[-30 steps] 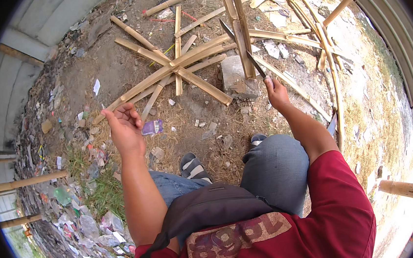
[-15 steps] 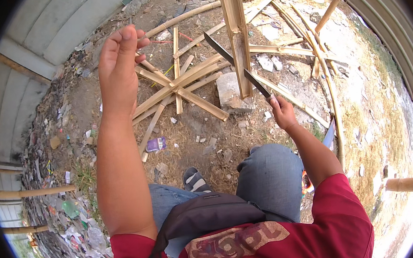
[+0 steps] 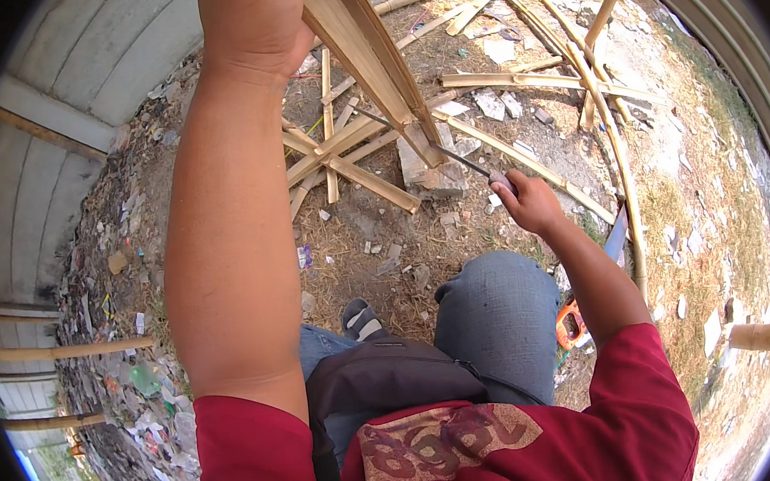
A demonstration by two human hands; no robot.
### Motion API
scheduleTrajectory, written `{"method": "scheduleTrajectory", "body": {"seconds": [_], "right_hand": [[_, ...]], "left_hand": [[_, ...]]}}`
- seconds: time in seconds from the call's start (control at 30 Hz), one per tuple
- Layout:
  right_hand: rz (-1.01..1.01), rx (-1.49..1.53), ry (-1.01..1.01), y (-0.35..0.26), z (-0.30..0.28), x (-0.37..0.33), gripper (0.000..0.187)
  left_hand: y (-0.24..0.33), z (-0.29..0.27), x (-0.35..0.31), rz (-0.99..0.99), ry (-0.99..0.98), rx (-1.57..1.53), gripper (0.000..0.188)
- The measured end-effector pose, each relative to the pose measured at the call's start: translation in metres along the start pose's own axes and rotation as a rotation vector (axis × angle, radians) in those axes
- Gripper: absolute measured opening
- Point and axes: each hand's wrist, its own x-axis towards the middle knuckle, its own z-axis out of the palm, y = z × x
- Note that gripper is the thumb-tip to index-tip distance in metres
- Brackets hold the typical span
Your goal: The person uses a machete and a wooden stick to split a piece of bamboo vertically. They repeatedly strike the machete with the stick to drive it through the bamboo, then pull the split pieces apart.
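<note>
A split bamboo length [image 3: 357,46] leans up and to the left from a pale stone block [image 3: 435,179], its hollow inner face toward me. My left hand [image 3: 261,22] is closed round its upper part at the top edge of the view; the fingers are mostly hidden or cut off. In my right hand [image 3: 531,202] is the handle of a long dark knife [image 3: 464,159]. Its blade crosses the bamboo near the lower end, with the tip part showing on the far left side. Whether the edge sits in the bamboo I cannot tell.
Several split bamboo strips [image 3: 371,185] lie crossed on the littered ground beyond the block. A long bamboo pole [image 3: 631,210] curves along the right. Beside my right knee rests a saw with an orange handle [image 3: 573,324]. Grey wall panels [image 3: 112,54] stand at left.
My left hand, open and apart before, has moved up and right and taken hold of the bamboo. The bamboo has tilted leftward at its top. The knife and right hand are slightly lower on it.
</note>
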Motion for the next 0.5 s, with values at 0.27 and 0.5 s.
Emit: {"method": "scheduleTrajectory", "body": {"seconds": [0.27,0.5], "right_hand": [[0.091,0.065,0.074,-0.017,-0.023,0.015,0.055],[0.102,0.146,0.162,-0.005,-0.012,0.057,0.054]], "left_hand": [[0.006,0.04,-0.019,0.108,-0.044,0.385,0.113],[-0.032,-0.111,-0.044,-0.12,-0.023,0.035,0.098]]}}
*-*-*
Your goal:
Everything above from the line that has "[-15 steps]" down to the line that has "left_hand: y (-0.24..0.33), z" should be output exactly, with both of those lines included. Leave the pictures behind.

Completed exercise:
[-15 steps] 
[+0 steps] 
A demonstration by two human hands; no robot.
### Motion API
scheduleTrajectory, written `{"method": "scheduleTrajectory", "body": {"seconds": [_], "right_hand": [[_, ...]], "left_hand": [[_, ...]]}}`
- seconds: time in seconds from the call's start (control at 30 Hz), one per tuple
- Layout:
  right_hand: rz (-1.01..1.01), rx (-1.49..1.53), ry (-1.01..1.01), y (-0.35..0.26), z (-0.30..0.28), x (-0.37..0.33), gripper (0.000..0.187)
  left_hand: y (-0.24..0.33), z (-0.29..0.27), x (-0.35..0.31), rz (-0.99..0.99), ry (-0.99..0.98), rx (-1.57..1.53), gripper (0.000..0.188)

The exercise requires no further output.